Class GraphExecution

Object
org.apache.spark.sql.pipelines.graph.GraphExecution
All Implemented Interfaces:
org.apache.spark.internal.Logging
Direct Known Subclasses:
TriggeredGraphExecution

public abstract class GraphExecution extends Object implements org.apache.spark.internal.Logging
  • Constructor Details

  • Method Details

    • determineFlowExecutionActionFromError

      public static GraphExecution.FlowExecutionAction determineFlowExecutionActionFromError(scala.Function0<Throwable> ex, scala.Function0<String> flowDisplayName, scala.Function0<Object> currentNumTries, scala.Function0<Object> maxAllowedRetries)
      Analyze the exception thrown by flow execution and figure out if we should retry the execution, or we need to reanalyze the flow entirely to resolve issues like schema changes. This should be the narrow waist for all exception analysis in flow execution. TODO: currently it only handles schema change and max retries, we should aim to extend this to include other non-retryable exception as well so we can have a single SoT for all these error matching logic.
      Parameters:
      ex - Exception to analyze.
      flowDisplayName - The user facing flow name with the error.
      currentNumTries - Number of times the flow has been tried.
      maxAllowedRetries - Maximum number of retries allowed for the flow.
      Returns:
      (undocumented)
    • org$apache$spark$internal$Logging$$log_

      public static org.slf4j.Logger org$apache$spark$internal$Logging$$log_()
    • org$apache$spark$internal$Logging$$log__$eq

      public static void org$apache$spark$internal$Logging$$log__$eq(org.slf4j.Logger x$1)
    • LogStringContext

      public static org.apache.spark.internal.Logging.LogStringContext LogStringContext(scala.StringContext sc)
    • graphForExecution

      public DataflowGraph graphForExecution()
    • streamTrigger

      public abstract Trigger streamTrigger(Flow flow)
      The `Trigger` configuration for a streaming flow.
    • flowExecutions

      public scala.collection.concurrent.TrieMap<org.apache.spark.sql.catalyst.TableIdentifier,FlowExecution> flowExecutions()
      FlowExecutions currently being executed and tracked by the graph execution.
      Returns:
      (undocumented)
    • planAndStartFlow

      public scala.Option<FlowExecution> planAndStartFlow(ResolvedFlow flow)
      Plans the logical ResolvedFlow into a FlowExecution and then starts executing it. Implementation note: Thread safe

      Parameters:
      flow - (undocumented)
      Returns:
      None if the flow planner decided that there is no actual update required here. Otherwise returns the corresponding physical flow.
    • start

      public void start()
      Starts the execution of flows in graphForExecution. Does not block.
    • stop

      public void stop()
      Stops this execution by stopping all streams and terminating any other resources.

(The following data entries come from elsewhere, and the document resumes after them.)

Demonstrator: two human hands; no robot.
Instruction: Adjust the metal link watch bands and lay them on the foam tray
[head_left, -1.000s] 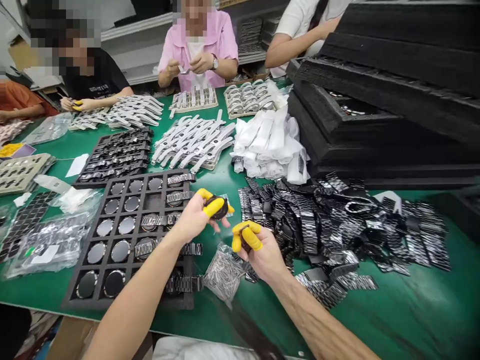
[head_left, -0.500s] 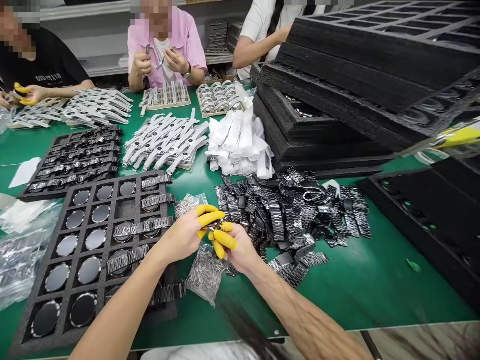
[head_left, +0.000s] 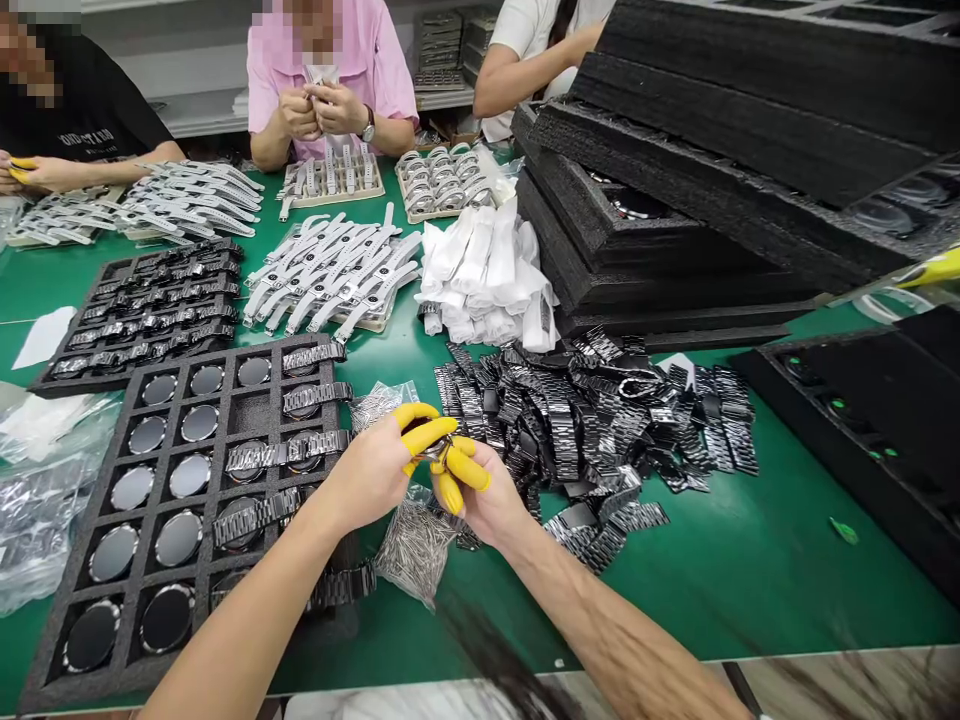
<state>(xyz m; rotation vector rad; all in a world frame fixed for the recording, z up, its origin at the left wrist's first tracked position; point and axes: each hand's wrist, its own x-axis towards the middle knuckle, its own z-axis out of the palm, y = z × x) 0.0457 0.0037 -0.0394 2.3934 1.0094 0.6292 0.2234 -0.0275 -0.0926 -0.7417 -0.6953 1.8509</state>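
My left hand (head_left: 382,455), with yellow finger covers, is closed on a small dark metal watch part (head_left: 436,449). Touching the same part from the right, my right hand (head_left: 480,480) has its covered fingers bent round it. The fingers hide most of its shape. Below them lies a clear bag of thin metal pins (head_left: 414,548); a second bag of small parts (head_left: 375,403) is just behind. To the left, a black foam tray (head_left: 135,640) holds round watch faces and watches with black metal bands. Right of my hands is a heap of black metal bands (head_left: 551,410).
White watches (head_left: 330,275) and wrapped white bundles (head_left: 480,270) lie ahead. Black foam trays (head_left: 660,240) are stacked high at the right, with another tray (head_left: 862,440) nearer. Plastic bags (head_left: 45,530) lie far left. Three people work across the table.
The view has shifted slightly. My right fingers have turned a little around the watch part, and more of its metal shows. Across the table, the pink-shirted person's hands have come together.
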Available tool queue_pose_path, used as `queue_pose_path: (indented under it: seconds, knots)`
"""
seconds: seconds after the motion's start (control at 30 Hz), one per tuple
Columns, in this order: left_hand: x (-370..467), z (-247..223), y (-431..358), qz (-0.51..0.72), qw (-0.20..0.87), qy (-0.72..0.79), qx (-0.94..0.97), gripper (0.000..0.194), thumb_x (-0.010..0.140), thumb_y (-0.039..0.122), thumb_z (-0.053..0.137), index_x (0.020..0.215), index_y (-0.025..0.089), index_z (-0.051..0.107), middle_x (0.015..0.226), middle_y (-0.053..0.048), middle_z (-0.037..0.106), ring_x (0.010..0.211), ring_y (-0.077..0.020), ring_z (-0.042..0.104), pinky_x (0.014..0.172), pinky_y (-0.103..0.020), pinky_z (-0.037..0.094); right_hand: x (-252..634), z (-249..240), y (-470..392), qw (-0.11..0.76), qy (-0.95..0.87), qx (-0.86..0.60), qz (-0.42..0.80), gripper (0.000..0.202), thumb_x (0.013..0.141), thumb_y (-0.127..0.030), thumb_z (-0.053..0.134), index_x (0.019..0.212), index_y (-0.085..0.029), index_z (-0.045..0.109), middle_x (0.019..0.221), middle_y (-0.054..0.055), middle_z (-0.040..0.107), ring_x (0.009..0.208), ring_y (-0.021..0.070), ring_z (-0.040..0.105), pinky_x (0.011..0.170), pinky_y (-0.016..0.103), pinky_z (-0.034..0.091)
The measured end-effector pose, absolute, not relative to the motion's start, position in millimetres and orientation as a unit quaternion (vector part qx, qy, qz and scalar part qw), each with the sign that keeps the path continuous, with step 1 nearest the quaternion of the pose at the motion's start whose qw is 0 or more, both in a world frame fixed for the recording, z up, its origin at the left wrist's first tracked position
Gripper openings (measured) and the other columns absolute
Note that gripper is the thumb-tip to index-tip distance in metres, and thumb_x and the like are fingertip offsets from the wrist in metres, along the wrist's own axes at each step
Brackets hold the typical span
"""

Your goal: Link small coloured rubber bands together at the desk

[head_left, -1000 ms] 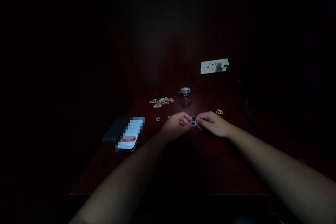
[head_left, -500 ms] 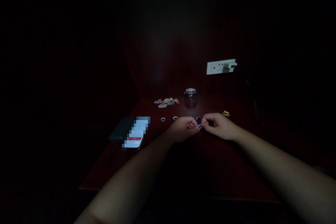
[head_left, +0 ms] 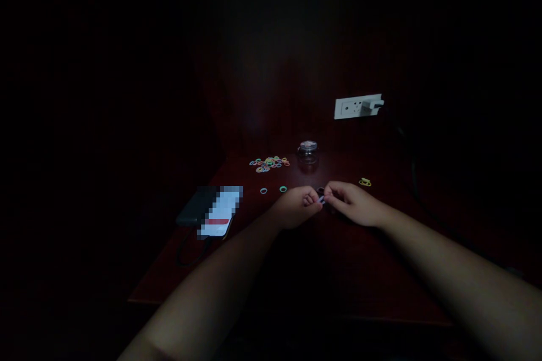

      This method may be called multiple times due to race conditions and must be idempotent.

    • stopFlow

      public void stopFlow(FlowExecution pf)
      Stops execution of a `FlowExecution`.
    • awaitCompletion

      public abstract void awaitCompletion()
      Blocks the current thread while any flows are queued or running. Returns when all flows that could be run have completed. When this returns, all flows are either SUCCESSFUL, TERMINATED_WITH_ERROR, SKIPPED, CANCELED, or EXCLUDED.
    • getRunTerminationReason

      public abstract RunTerminationReason getRunTerminationReason()
      Returns the reason why this flow execution has terminated. If the function is called before the flow has not terminated yet, the behavior is undefined, and may return UnexpectedRunFailure.
      Returns:
      (undocumented)
    • maxRetryAttemptsForFlow

      public int maxRetryAttemptsForFlow(org.apache.spark.sql.catalyst.TableIdentifier flowName)
    • stopThread

      public void stopThread(Thread thread)
      Stop a thread timeout.
      Parameters:
      thread - (undocumented)